__Your objective__: Your task is to reproduce the listing exactly, without its images.

__Dataset extract__:
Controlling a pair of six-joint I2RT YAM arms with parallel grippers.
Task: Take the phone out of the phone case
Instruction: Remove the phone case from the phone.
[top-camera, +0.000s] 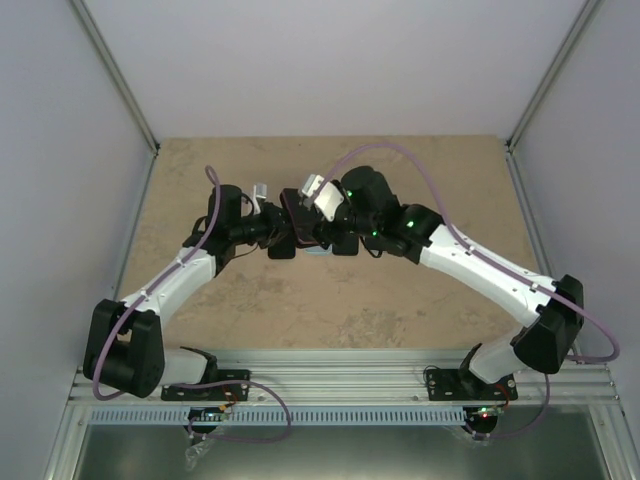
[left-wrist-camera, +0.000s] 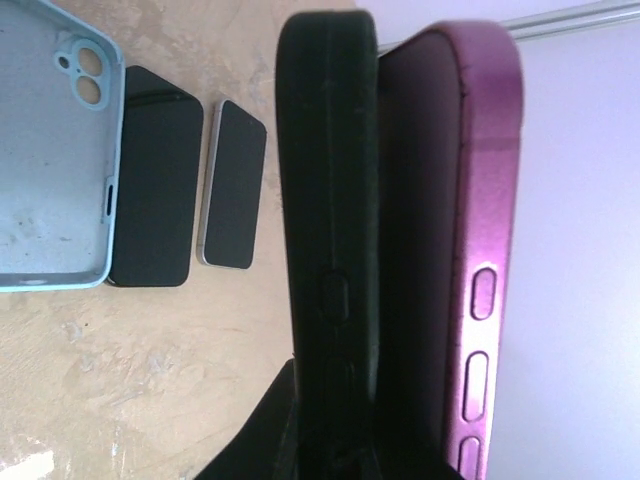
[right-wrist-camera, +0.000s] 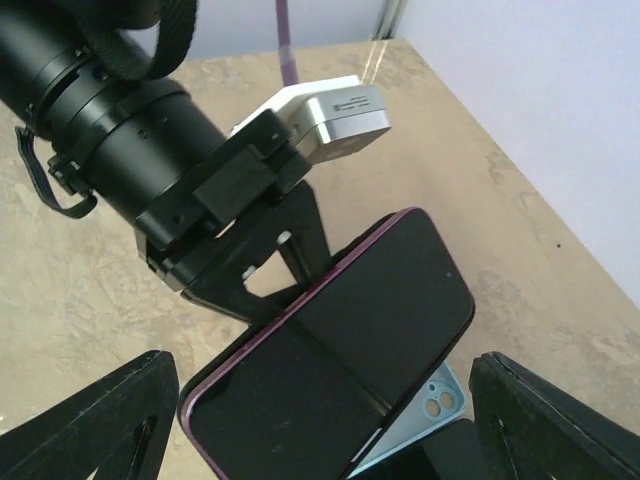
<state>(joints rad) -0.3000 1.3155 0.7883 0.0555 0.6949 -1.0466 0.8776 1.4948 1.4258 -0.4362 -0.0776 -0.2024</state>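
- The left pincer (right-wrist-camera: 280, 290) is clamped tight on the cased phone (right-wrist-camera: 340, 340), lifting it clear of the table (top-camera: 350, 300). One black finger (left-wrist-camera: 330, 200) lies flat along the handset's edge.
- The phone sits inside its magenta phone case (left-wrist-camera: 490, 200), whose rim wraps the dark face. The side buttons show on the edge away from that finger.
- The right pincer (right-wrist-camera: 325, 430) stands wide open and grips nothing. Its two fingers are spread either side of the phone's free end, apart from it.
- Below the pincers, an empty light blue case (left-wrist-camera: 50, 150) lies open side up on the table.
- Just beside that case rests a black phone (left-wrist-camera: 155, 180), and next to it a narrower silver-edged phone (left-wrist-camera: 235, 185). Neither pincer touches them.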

__Final answer__:
Controlling a pair of six-joint I2RT YAM arms with parallel grippers.
Task: Take the phone out of the phone case
Instruction: Remove the phone case from the phone.
[top-camera, +0.000s] 
[left-wrist-camera, +0.000s] 
[right-wrist-camera, +0.000s] 
<state>(joints rad) -0.3000 1.3155 0.7883 0.0555 0.6949 -1.0466 0.8776 1.4948 1.4258 -0.4362 -0.0776 -0.2024</state>
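- The left pincer (right-wrist-camera: 280, 290) is clamped tight on the cased phone (right-wrist-camera: 340, 340), lifting it clear of the table (top-camera: 350, 300). One black finger (left-wrist-camera: 330, 200) lies flat along the handset's edge.
- The phone sits inside its magenta phone case (left-wrist-camera: 490, 200), whose rim wraps the dark face. The side buttons show on the edge away from that finger.
- The right pincer (right-wrist-camera: 325, 430) stands wide open and grips nothing. Its two fingers are spread either side of the phone's free end, apart from it.
- Below the pincers, an empty light blue case (left-wrist-camera: 50, 150) lies open side up on the table.
- Just beside that case rests a black phone (left-wrist-camera: 155, 180), and next to it a narrower silver-edged phone (left-wrist-camera: 235, 185). Neither pincer touches them.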

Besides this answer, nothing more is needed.